**Work task**
Exclude the pictures and reproduce the remaining data exactly as written.

**Material for this exercise**
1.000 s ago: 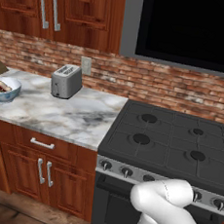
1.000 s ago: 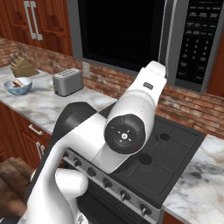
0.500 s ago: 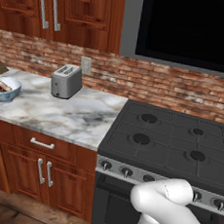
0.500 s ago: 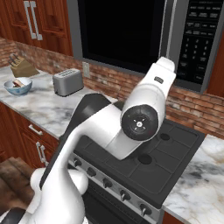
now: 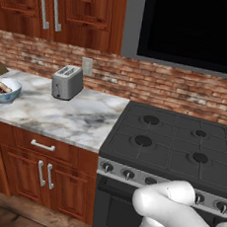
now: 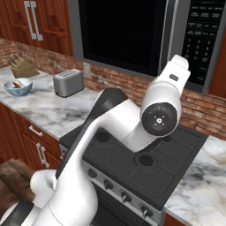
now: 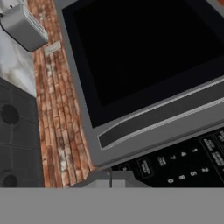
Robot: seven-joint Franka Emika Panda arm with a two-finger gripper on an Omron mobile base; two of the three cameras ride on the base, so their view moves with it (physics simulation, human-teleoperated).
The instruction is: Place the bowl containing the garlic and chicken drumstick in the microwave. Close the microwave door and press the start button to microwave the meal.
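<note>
Above the black stove [image 5: 174, 146], the microwave [image 6: 145, 35] meets brick wall [image 5: 138, 81].

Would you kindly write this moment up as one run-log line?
microwave door: closed | gripper: shut, holding nothing, at the keypad | stove: bare | toaster: on counter

Domestic kitchen: gas stove [image 5: 174, 146] set in a marble counter [image 5: 60, 115], wooden cabinets [image 5: 40, 165], brick backsplash [image 5: 138, 81], toaster [image 5: 67, 82], and a microwave [image 6: 132, 35] mounted above the stove.
</note>
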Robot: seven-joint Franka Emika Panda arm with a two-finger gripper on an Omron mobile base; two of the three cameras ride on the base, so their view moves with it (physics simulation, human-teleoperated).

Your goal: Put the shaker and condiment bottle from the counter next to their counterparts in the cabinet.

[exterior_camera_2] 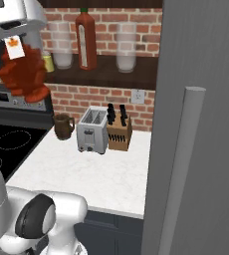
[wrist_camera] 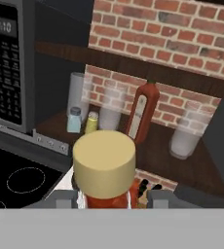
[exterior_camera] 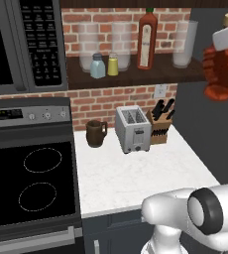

**Exercise answer**
1.000 s ago: 
1.000 s ago: 
0.500 s ago: 
0.500 s ago: 
now: 
now: 
now: 
Robot: seven-joint Franka Emika Panda arm with a two-finger gripper on an Omron mobile base; two of the three cameras ride on the base, so their view moves with it (physics simulation, human-teleoperated).
The instruction is: Place the bowl containing the garlic and chicken drumstick in the microwave. Close the microwave door and press the start button to microwave the meal.
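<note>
Above the black stove [image 5: 174, 146], the microwave [image 6: 145, 35] meets brick wall [image 5: 138, 81].

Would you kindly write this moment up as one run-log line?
microwave door: closed | gripper: shut, holding nothing, at the keypad | stove: bare | toaster: on counter

Domestic kitchen: gas stove [image 5: 174, 146] set in a marble counter [image 5: 60, 115], wooden cabinets [image 5: 40, 165], brick backsplash [image 5: 138, 81], toaster [image 5: 67, 82], and a microwave [image 6: 132, 35] mounted above the stove.
</note>
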Robot: seven-joint Franka Emika Panda arm with a two-finger gripper on an Omron mobile base; two of the three cameras ride on the base, so their view moves with it (physics simulation, human-teleoperated).

Your goal: Put the shaker and condiment bottle from the counter next to their counterparts in the cabinet.

[exterior_camera_2] 
[wrist_camera] 
[exterior_camera] 

No more is needed to finish this exercise.